8/28 Followup on a previous post about network transfer of large files
and checksums: I have compared the 2nd download which passed the
md5sum with the first one which didn't. They have identical sizes
but differ in content on about 200 bytes out of about 640MB. Is
there a way to estimate the likelihood that this is the result of bad
transmission or a malicious substitution? I am asking both for
theoretical curiousity and practical interest. So besides some
high brow math. argument, is there some obvious indication like
whether the differences are concentrated, continuous, etc to check?
\_ Mount the iso file (assuming it's on a linux box) and poke around.
mount -o loop -t iso9660 filename.iso /mnt/tmp
\- yes there is a way to guess whether it is random or malicious
depending on what the contents are [probably], but it is a lot
of work, so i wouldnt bother. 200bytes is a hell of a lot.
that is a little strange. my guess is linux -> ass. --psb
\_ Have you determined what the differences are?

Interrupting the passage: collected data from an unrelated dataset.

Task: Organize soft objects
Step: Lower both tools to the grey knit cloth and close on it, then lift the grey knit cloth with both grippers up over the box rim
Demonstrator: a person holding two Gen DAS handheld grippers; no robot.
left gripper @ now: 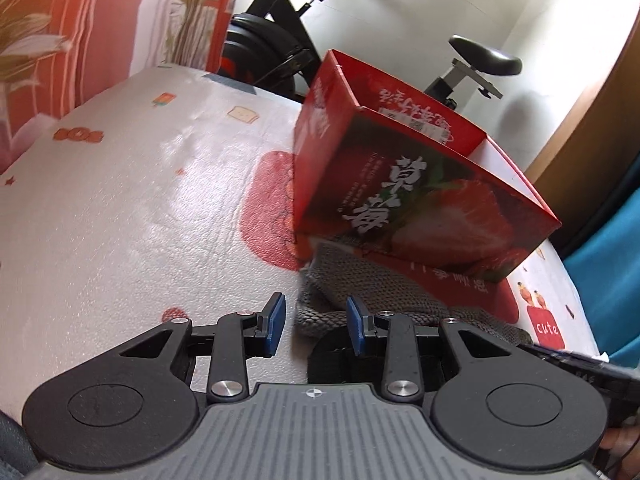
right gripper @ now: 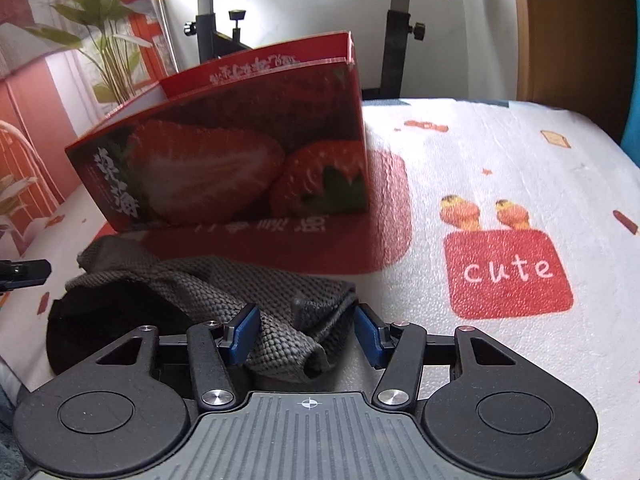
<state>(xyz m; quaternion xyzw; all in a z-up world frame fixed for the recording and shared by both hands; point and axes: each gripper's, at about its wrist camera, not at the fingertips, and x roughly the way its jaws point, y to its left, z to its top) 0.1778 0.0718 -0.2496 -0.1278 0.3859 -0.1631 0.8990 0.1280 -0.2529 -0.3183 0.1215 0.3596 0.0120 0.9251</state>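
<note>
A grey knitted fabric piece (right gripper: pixel 224 284) lies crumpled on the white padded table cover with red cartoon prints (right gripper: pixel 500 152), just in front of a red open-topped cardboard box printed with strawberries (right gripper: pixel 224 160). One end of the knit reaches the box's near bottom edge; whether it tucks under cannot be told. A dark, near-black patch (right gripper: pixel 100 328) sits at its left side — too shadowed to make out.

The right gripper (right gripper: pixel 306 330) has its blue-padded jaws spread wide, and a folded, rolled end of the grey knit lies between them. The fabric touches or nearly touches the left pad, while the right pad stands clear of it, over bare cover. Nothing is clamped.

From the left wrist view, the left gripper (left gripper: pixel 316 322) is also parted, somewhat less widely. The grey knit (left gripper: pixel 372 292) lies ahead of and beside its right pad, with its edge reaching into the gap between the jaws; the left pad is over plain cover. It grips nothing.

The box (left gripper: pixel 400 168) stands toward the far edge of the cover, tilted in both fisheye views. Behind it rises a black exercise bike (left gripper: pixel 280 40), against a white wall. A red square print reading "cute" (right gripper: pixel 508 272) lies to the right of the knit.
</note>
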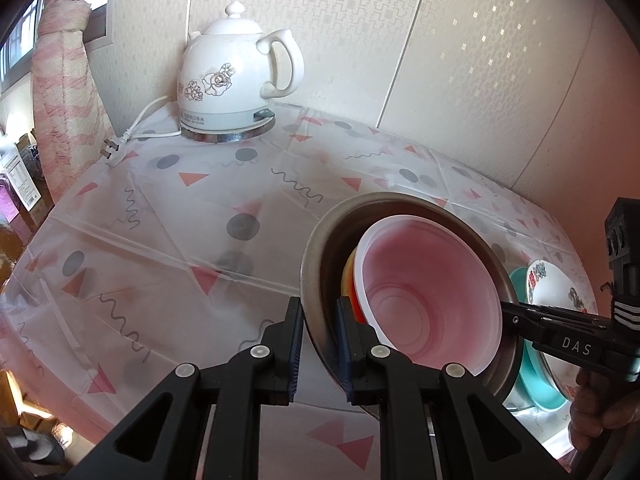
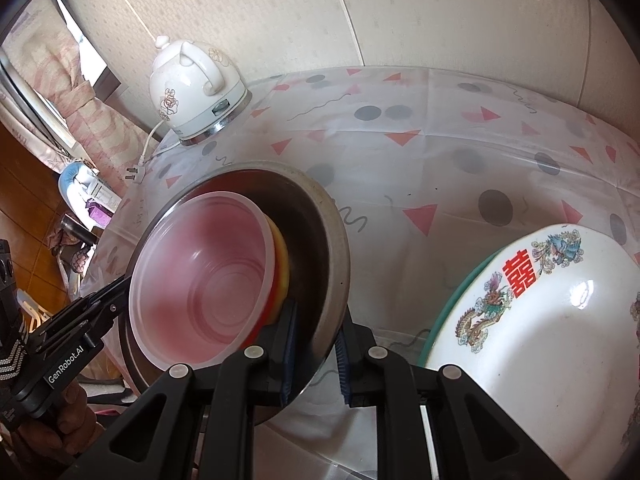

\_ All I did was was comparing the two images byte by byte with
a simple c program. Of course one could recursively look into
each volumes, and to be comprensive one has to look at
the partition map, catalog file, and auxillary partitions.
But as the posters above wrote, it is way TOO MUCH work for a
mild curiosity. I was asking if some statistical/probabilistic
analysis is possible (in theory) and some rule-of-thumb
available exists in practice. The transport was thru ftp, btw.
\- tcp checksum is not going to miss 200bytes in a <1gig xfer.
what you should do is do the xfer 100 times [or whatever]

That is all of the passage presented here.